ImageJorionCommentaire sur "un code de la route pour la finance"

Commentaire déposé sur le Blog de Paul Jorion.

Exprimer l'économie dans les finalités de la démocratie

La démocratie est première dans l'ordre politique de la finalité. Mais la finalité de la démocratie doit être dicible pour être effective dans un monde pluriel et multipolaire. Pour que la démocratie advienne, il faut que ses conditions d'existence soient discutables en son sein ou en dehors. Sinon la démocratie reste une abstraction, une belle parole pour beaucoup de monde mais sans réalisation concrète. La démocratie peut être un radar au milieu des champs ; ou une route où aucune voiture ne circule ; ou une voiture qui n’avance pas. Elle peut aussi être un radar au bord d’une route où les voitures circulent à la bonne vitesse pour aller quelque part.

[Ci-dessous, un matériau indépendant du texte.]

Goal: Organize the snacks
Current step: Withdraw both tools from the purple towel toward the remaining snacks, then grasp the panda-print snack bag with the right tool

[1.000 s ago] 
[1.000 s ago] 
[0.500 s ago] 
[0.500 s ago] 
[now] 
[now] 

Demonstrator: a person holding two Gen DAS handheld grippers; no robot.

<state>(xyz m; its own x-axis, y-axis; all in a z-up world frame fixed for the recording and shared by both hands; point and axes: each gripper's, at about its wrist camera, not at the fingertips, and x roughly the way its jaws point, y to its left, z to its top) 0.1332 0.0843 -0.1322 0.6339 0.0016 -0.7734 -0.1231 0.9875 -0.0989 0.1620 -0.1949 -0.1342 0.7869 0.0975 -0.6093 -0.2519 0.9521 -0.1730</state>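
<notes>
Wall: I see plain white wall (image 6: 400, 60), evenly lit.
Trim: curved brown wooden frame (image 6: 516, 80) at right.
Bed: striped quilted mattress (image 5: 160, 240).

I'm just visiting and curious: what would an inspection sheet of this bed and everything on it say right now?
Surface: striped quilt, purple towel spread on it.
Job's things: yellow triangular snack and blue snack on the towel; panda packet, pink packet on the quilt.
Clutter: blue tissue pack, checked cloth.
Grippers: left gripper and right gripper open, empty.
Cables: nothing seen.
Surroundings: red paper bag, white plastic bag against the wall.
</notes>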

La démocratie est un système au sens où elle décrit une certaine réalité concrète mue par la finalité du pouvoir politique au service du peuple en chacun de ses membres citoyens égaux en droit. Mais un système est sans réalité s’il n’est organisé ; s’il n’est mu par des organes qui produisent la valeur concrète de sa finalité dans le temps. Les organes de la démocratie sont les citoyens associés dans différents pouvoirs, législatifs, exécutifs, judiciaires et économiques. Quatre pouvoirs qui effectuent en système la transformation réciproque de la vie des citoyens.

Un quatrième pouvoir politique est nécessaire dans la théorie classique des conditions de la démocratie. L’économie est politique parce qu’elle est une condition de fonctionnement de la démocratie. Jusqu’au XIXème siècle et à l’avènement du libéralisme politique, cela était une évidence peu discutée. Mais quand la démocratie est devenue une discussion explicite du régime de la liberté des citoyens, la liberté d’entreprendre est devenue une problématique autonome de la Loi, du pouvoir souverain et de la justice. Le capitalisme s’est progressivement affranchi de la démocratie en créant sa propre rationalité indépendante des conditions de la démocratie.

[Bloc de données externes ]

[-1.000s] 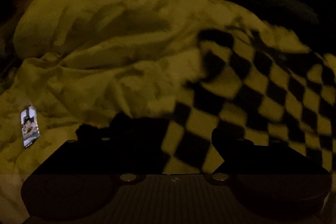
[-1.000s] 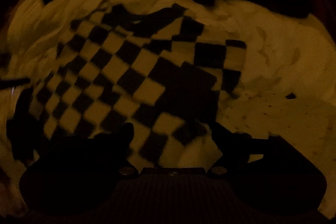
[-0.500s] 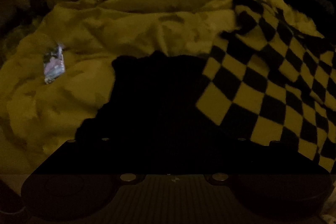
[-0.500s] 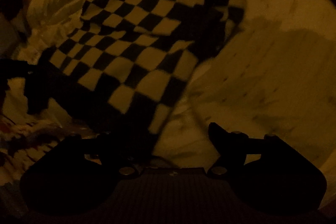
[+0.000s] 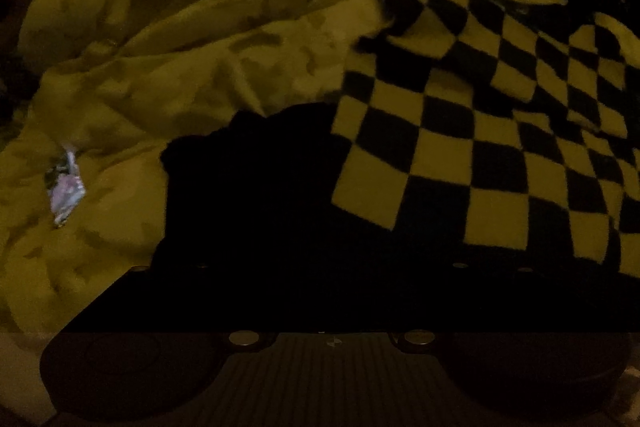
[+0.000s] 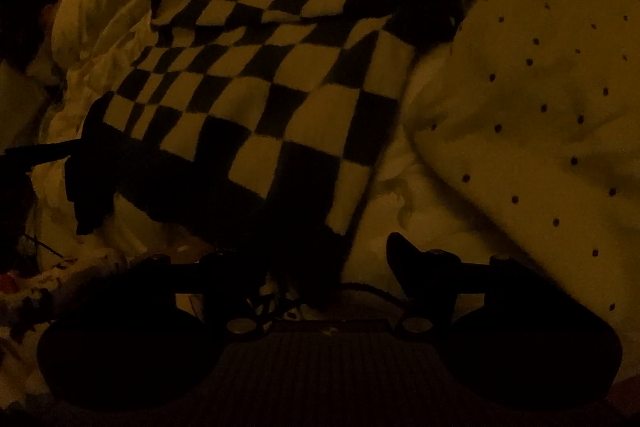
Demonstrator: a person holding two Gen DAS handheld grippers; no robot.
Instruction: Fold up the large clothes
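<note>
Very dim. Checkered garment [image 6: 256,75] lies on rumpled pale bedding [image 5: 168,39]. Its dark hem fills the left gripper [image 5: 332,267]; grip can't be told. Right gripper [image 6: 320,259] spread w/ the corner hanging btwn its fingers.

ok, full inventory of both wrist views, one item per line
checkered garment: 1, black and pale check, spread over the bedding, dark hem toward both tools.
rumpled bedding: 1, pale, yellowish in this dim light, beneath the garment.
dotted fabric: 1, pale with small dark dots, right of the garment.
small printed item: 1, whitish, on the bedding at left; too blurred to identify.
left tool: lost against dark cloth, state unclear.
right tool: right finger clear of the cloth, apparently open.
</note>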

La démocratie prise en otage par le capital financier

Nous sommes désormais au sommet de cette évolution avec le capitalisme financier mondialisé. L’accumulation infinie du capital est devenue une réalité et une logique totalement autonome de la démocratie grâce à la délocalisation de la finance hors des territoires de la démocratie. Le sommet de l’économisme, abstrait de la réalité démocratique, signifie que le système s’effondre désormais sur lui-même. Il n’existe plus aucun feed-back négatif. La finalité du capitalisme financier est la plus-value calculée sur la valeur de la démocratie. Mais la démocratie n’ayant plus aucune capacité d’imposer ses propres règles de valeur, la ploutocratie fabrique les lois politiques à sa place. La ploutocratie produit les règles qui rendent la plus-value (la valeur probable du futur au-dessus de la valeur du présent) mathématiquement certaine.

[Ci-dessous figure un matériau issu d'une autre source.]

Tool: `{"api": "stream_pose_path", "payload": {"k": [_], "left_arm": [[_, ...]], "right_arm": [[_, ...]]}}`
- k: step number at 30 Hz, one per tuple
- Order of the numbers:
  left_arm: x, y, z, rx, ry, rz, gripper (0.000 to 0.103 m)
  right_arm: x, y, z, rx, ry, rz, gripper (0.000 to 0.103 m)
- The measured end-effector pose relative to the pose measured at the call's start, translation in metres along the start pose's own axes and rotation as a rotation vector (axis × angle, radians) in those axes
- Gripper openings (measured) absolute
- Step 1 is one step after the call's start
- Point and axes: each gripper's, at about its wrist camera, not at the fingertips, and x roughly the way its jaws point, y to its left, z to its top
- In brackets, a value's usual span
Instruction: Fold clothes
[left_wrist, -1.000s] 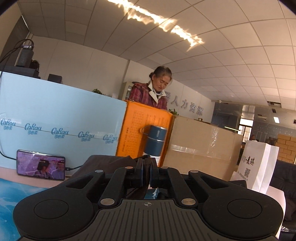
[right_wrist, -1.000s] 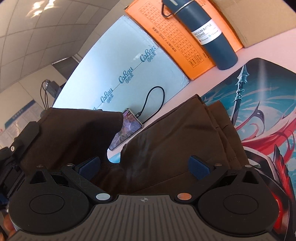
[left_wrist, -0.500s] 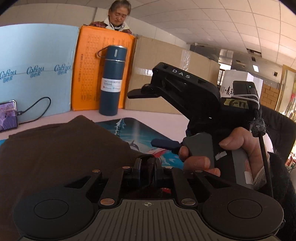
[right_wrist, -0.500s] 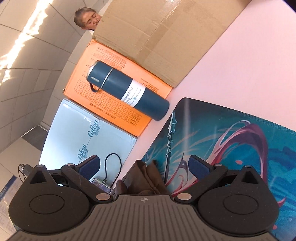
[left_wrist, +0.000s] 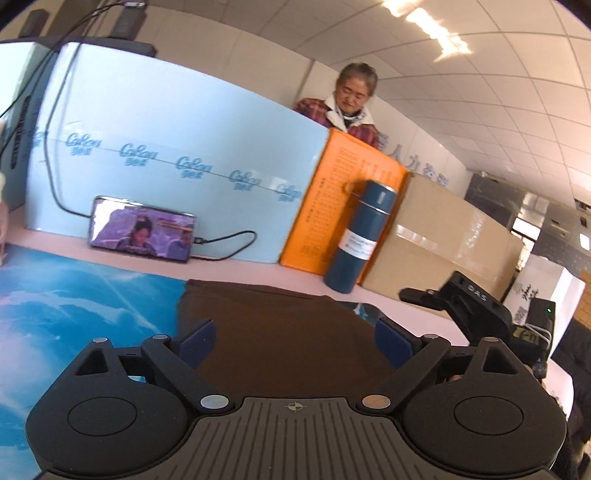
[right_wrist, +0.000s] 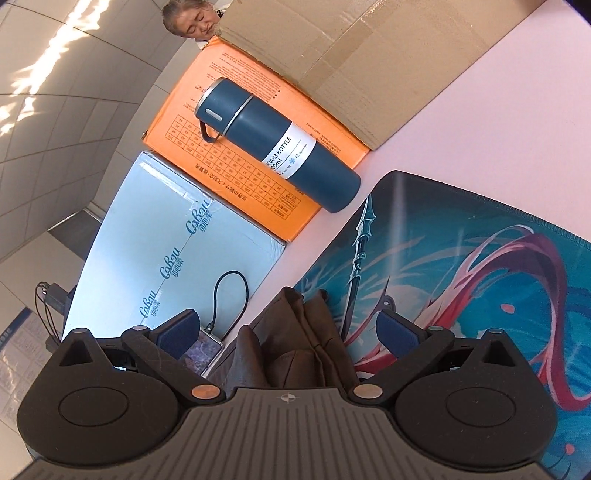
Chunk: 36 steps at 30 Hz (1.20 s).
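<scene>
Left tongs (left_wrist: 293, 341) opening just now, blue pads spread wide with nothing pinched; brown garment (left_wrist: 280, 332) lying flat directly below and ahead of them, between the pads but not pressed. Right tongs (right_wrist: 286, 334) also spread wide, a bunched, layered edge of the same brown cloth (right_wrist: 295, 343) sitting between the pads, apparently untouched by either. Seen from the left tongs, the right ones just to the right side, near the garment's right edge. Judged as the release after laying one fold: cloth set down, grip given up. Next move probably calling for a new pinch on an edge or corner, taking all layers together, then carrying it across without dragging the layers beneath. Under the cloth, a printed mat (left_wrist: 74, 306) in blue and red, on a pale pink surface (right_wrist: 498, 110). Further ahead of the tongs, a phone (left_wrist: 142, 234) leaning on a light blue box (left_wrist: 177, 140), with cable; then an orange box (left_wrist: 332, 206), a dark blue bottle (left_wrist: 364, 236) standing before it, a brown carton (left_wrist: 443, 251). Behind the boxes, a person (left_wrist: 347, 107); office ceiling with tiles and light strips above.
</scene>
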Motion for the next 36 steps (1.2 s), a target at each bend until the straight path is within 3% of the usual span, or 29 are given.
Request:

La mécanique de la plus-value financière absolument certaine est maintenant parfaitement visible puisqu’elle polarise la production politique des lois. Elle passe par la monnaie, par le crédit et l’internationalité financière du capital. L’émission monétaire requiert des titres de dette qui doivent être couverts par du capital afin d’absorber les incertitudes d’anticipation de l’avenir. La monnaie est nécessaire à la comptabilité des échanges en droit de la démocratie. Sans monnaie, il n’est plus que des droits virtuels qui ne se réalisent plus. Le capitalisme financier s’est donc mis en faillite en 2008 pour menacer de faire disparaître les dépôts monétaires en lieu et place des capitaux investis dans des actifs pourris.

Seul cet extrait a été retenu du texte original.